» ACTIVITY: Verbatim output, no pictures: the lines from the beginning of the material through the line with "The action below", both ends kept.

DATASET CONTENT START

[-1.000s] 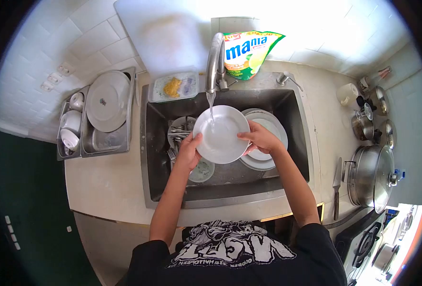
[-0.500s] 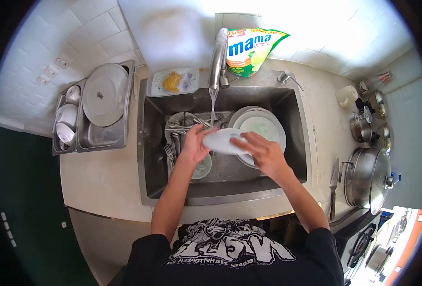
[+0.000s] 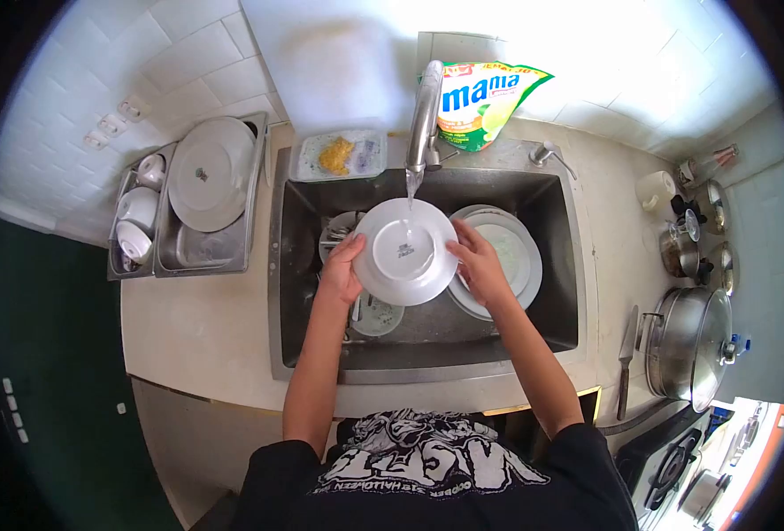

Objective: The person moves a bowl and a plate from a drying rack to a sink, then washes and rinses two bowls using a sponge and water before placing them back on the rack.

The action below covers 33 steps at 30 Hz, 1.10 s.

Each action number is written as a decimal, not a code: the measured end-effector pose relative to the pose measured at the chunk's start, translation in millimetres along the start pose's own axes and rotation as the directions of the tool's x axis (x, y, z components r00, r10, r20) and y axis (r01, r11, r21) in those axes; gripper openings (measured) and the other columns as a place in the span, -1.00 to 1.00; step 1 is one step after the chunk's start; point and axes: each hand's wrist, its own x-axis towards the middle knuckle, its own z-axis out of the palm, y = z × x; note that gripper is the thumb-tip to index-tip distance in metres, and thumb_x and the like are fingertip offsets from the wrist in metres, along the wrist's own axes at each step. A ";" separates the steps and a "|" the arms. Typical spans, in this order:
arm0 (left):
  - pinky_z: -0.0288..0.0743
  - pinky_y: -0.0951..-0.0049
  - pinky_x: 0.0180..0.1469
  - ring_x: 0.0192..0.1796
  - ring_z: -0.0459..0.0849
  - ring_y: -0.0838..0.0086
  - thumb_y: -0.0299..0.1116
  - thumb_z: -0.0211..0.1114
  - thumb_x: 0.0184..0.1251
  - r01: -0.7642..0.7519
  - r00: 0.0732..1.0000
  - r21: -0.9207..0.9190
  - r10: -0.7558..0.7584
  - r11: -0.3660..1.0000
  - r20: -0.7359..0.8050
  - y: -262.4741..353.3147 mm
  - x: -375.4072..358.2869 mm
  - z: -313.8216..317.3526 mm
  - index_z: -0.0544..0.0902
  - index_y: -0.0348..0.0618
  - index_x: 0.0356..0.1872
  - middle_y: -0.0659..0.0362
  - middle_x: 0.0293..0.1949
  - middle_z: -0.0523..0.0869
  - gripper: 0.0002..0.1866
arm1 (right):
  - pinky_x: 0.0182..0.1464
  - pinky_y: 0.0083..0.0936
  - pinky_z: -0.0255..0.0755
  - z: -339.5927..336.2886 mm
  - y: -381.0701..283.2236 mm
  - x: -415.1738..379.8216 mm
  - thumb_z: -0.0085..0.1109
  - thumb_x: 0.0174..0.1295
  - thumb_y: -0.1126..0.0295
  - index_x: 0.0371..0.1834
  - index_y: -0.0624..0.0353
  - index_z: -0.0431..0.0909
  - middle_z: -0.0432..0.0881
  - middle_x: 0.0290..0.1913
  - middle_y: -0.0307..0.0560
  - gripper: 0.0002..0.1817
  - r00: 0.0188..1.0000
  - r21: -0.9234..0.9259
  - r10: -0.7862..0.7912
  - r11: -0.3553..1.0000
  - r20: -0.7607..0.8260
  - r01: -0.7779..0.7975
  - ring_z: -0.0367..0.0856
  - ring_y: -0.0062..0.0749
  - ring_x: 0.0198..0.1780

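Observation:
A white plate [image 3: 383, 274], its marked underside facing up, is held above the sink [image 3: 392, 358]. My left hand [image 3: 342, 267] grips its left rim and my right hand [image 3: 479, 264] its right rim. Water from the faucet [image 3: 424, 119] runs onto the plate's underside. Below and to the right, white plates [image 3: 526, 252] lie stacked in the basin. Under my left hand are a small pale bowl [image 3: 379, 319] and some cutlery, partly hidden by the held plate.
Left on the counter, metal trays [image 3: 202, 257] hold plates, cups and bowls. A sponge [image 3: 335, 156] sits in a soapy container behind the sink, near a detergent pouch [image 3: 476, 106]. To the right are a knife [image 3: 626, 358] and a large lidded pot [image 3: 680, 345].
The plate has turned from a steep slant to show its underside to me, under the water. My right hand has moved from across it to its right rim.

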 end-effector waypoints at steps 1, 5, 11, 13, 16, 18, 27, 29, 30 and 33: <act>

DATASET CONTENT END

» WRITTEN SOLUTION:
[-1.000s] 
[-0.500s] 
[+0.000s] 

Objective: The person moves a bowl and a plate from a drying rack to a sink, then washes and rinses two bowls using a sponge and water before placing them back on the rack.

The action below covers 33 steps at 30 Hz, 1.10 s.

The answer contains nothing more.